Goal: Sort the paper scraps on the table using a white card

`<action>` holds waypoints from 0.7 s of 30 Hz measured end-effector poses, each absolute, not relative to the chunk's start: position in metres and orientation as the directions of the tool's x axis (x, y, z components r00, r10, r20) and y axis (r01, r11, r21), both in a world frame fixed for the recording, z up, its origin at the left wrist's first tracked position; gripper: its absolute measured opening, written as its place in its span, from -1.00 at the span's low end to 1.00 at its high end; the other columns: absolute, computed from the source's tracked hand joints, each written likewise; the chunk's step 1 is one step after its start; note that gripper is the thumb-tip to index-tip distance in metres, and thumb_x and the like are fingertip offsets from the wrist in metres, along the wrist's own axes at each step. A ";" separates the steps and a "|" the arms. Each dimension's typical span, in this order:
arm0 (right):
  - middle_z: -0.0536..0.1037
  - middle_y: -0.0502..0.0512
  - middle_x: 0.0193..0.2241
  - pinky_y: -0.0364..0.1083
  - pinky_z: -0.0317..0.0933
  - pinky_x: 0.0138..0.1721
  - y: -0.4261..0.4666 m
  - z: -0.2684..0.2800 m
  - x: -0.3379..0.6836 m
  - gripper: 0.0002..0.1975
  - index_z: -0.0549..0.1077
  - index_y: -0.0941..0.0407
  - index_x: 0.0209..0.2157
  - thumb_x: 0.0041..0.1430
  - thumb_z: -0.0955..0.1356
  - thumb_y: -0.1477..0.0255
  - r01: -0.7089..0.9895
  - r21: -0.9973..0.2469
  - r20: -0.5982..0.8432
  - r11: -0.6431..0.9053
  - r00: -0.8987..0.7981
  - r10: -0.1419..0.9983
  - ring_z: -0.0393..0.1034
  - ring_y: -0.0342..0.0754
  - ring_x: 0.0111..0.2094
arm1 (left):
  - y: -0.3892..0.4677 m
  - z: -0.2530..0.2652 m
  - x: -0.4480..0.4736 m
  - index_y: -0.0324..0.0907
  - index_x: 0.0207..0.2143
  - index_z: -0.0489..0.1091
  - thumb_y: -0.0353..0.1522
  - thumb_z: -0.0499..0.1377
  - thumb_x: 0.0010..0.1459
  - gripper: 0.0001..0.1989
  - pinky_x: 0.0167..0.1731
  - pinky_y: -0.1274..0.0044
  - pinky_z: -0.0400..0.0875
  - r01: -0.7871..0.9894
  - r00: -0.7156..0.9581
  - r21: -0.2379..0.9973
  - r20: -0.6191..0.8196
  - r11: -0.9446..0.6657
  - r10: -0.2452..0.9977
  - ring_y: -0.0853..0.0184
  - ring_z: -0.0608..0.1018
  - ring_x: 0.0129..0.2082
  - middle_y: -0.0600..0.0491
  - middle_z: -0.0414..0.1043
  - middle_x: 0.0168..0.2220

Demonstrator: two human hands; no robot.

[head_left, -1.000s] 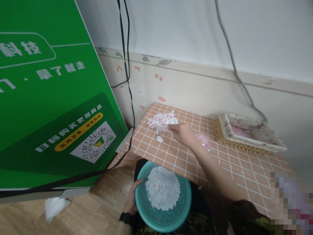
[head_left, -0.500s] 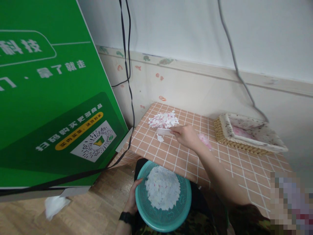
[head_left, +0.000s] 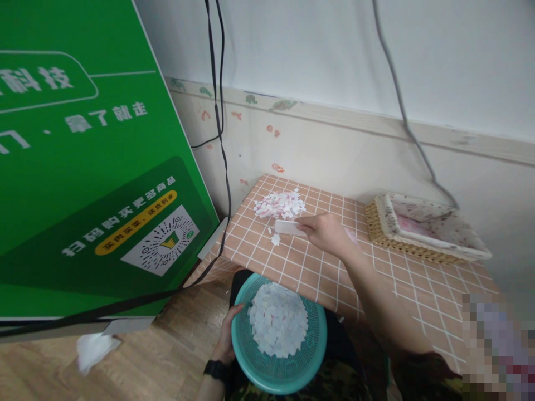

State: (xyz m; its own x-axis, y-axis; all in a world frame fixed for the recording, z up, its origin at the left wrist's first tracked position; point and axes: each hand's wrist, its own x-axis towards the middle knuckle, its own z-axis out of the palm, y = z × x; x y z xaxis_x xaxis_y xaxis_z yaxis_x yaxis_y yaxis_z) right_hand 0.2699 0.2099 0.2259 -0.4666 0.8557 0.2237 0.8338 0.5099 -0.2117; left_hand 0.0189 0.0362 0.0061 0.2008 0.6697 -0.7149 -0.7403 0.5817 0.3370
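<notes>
My right hand [head_left: 324, 231] pinches a flat white strip [head_left: 287, 227], held low over the checked tablecloth [head_left: 292, 262]. Just beyond the strip lies a pile of white and pink paper scraps [head_left: 280, 205]. A few loose scraps [head_left: 275, 239] rest by the strip's near edge. Below the table edge, my left hand [head_left: 228, 328] grips the side of a round green plastic basket [head_left: 239, 359], its fingers partly hidden under the rim. White paper scraps [head_left: 278, 320] cover the middle of the basket. Pink material [head_left: 351, 236] shows partly behind my right wrist.
A cloth-lined wicker basket [head_left: 380, 236] stands at the table's back right, with something pink inside. On the left rises a large green printed panel [head_left: 104, 145]. A black cable [head_left: 226, 184] hangs past the table's left corner. White plastic [head_left: 96, 351] lies on the floor.
My right hand and the strip have moved slightly right and toward me, and the loose scraps beside it have shifted a little. My left hand and the green basket stay in place.
</notes>
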 end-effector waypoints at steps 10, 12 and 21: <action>0.58 0.04 -0.49 -0.13 0.12 -0.43 0.201 0.218 0.276 -0.74 0.56 0.03 -0.24 0.19 0.24 0.46 0.826 -0.266 0.231 0.497 -0.446 0.865 0.43 -0.09 -0.47 | 0.037 0.010 0.020 -0.31 -0.37 0.51 -0.33 0.24 -0.03 -0.80 -0.33 0.32 0.47 -0.736 0.182 0.346 -0.726 0.581 0.663 0.10 0.61 -0.41 -0.08 0.61 -0.46; 0.59 0.04 -0.48 -0.14 0.13 -0.43 0.198 0.217 0.276 -0.74 0.56 0.03 -0.23 0.19 0.24 0.46 0.821 -0.280 0.224 0.497 -0.448 0.866 0.44 -0.09 -0.46 | 0.036 0.008 0.020 -0.31 -0.37 0.51 -0.32 0.24 -0.02 -0.79 -0.33 0.34 0.46 -0.742 0.187 0.343 -0.719 0.576 0.669 0.11 0.61 -0.40 -0.08 0.60 -0.46; 0.60 0.03 -0.47 -0.15 0.11 -0.49 0.178 0.211 0.280 -0.76 0.57 0.04 -0.26 0.21 0.25 0.43 0.829 -0.308 0.236 0.467 -0.409 0.881 0.43 -0.12 -0.51 | 0.035 -0.002 0.018 -0.31 -0.34 0.49 -0.30 0.26 -0.04 -0.75 -0.32 0.33 0.44 -0.757 0.181 0.344 -0.707 0.556 0.683 0.11 0.60 -0.41 -0.06 0.59 -0.47</action>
State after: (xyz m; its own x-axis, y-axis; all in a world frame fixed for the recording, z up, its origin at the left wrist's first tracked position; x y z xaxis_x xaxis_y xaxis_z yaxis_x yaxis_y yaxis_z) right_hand 0.2798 0.1778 0.2114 -0.4089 0.8814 0.2365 0.8287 0.4671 -0.3083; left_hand 0.0177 0.0353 -0.0020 0.1811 0.6834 -0.7072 -0.7569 0.5560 0.3435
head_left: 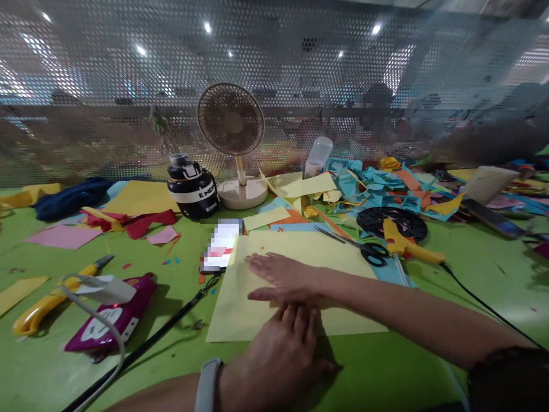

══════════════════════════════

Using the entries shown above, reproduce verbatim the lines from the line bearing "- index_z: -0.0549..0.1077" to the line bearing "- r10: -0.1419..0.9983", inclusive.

* [Response]
  - index_z: -0.0549..0.1077
  - index_y: -0.0941..0.0407
  - index_x: 0.0209..0.2157
  - thumb_x: 0.0041..0.1430
  - thumb_z: -0.0955..0.1356
  - thumb_y: -0.1477..0.0255
  - r01: -0.7089..0.9895
  - r21: -0.9973..0.2469
  - r20: -0.5982..0.8432
  - r11: -0.6431..0.9053
  - r00: -0.8987..0.7981
  - r10: -0.1419..0.9983

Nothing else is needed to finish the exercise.